> _REQUIRED WORK_
Look through the records that follow and state how many lines hold the word "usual", without adding anything.

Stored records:

----

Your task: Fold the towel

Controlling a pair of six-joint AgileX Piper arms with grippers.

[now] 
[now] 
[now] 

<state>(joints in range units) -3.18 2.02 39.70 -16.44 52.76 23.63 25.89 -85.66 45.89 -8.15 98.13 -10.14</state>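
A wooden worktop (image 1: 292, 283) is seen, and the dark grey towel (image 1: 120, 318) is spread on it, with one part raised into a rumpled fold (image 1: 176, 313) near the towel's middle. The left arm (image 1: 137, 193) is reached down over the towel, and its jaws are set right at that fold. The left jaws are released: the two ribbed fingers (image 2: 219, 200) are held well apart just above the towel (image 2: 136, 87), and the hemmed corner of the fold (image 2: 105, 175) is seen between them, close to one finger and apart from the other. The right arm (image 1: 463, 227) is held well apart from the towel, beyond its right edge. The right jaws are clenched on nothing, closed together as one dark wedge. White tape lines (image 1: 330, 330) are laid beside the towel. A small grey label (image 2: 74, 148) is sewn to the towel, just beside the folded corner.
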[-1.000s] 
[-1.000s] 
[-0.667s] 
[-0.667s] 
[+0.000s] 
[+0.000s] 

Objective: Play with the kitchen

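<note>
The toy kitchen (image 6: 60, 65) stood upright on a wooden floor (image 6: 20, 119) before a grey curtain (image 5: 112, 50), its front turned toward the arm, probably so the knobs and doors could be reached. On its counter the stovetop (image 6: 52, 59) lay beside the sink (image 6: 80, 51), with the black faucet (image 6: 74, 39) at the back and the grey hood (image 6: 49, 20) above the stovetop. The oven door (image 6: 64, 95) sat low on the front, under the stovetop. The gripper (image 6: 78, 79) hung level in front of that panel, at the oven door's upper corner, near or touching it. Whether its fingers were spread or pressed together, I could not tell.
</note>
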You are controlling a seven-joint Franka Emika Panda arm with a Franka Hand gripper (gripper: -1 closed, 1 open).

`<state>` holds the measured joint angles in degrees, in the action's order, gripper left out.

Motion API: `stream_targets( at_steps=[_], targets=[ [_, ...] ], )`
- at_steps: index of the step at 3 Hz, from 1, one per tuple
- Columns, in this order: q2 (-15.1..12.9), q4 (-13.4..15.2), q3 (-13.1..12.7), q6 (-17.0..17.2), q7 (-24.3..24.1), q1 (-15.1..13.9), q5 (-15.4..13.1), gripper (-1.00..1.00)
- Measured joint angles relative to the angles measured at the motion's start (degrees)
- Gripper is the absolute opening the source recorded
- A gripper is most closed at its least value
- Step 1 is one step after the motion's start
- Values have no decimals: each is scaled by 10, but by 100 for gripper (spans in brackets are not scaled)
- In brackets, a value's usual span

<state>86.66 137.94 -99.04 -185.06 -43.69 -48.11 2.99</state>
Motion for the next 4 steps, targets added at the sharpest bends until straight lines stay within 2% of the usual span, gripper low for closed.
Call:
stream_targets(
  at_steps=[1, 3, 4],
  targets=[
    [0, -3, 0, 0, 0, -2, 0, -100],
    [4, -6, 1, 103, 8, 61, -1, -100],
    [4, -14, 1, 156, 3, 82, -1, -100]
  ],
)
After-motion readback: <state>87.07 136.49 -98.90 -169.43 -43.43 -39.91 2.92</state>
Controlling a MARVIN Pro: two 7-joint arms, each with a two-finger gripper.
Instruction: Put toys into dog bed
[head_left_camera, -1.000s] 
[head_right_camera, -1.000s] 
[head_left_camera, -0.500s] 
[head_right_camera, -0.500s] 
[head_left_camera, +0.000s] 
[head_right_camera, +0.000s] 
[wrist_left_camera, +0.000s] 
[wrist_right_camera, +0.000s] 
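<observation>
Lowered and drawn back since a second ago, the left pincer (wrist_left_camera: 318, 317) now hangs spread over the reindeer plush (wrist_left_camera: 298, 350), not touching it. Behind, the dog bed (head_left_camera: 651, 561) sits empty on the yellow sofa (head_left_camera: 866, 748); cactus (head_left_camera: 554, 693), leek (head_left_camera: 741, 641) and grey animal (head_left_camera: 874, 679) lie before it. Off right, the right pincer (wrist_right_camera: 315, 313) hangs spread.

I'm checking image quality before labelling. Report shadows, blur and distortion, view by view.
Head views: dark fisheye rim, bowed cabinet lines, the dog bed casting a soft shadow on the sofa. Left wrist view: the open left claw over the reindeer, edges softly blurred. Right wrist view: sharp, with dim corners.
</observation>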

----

> _SOLUTION FOR THIS TASK_
2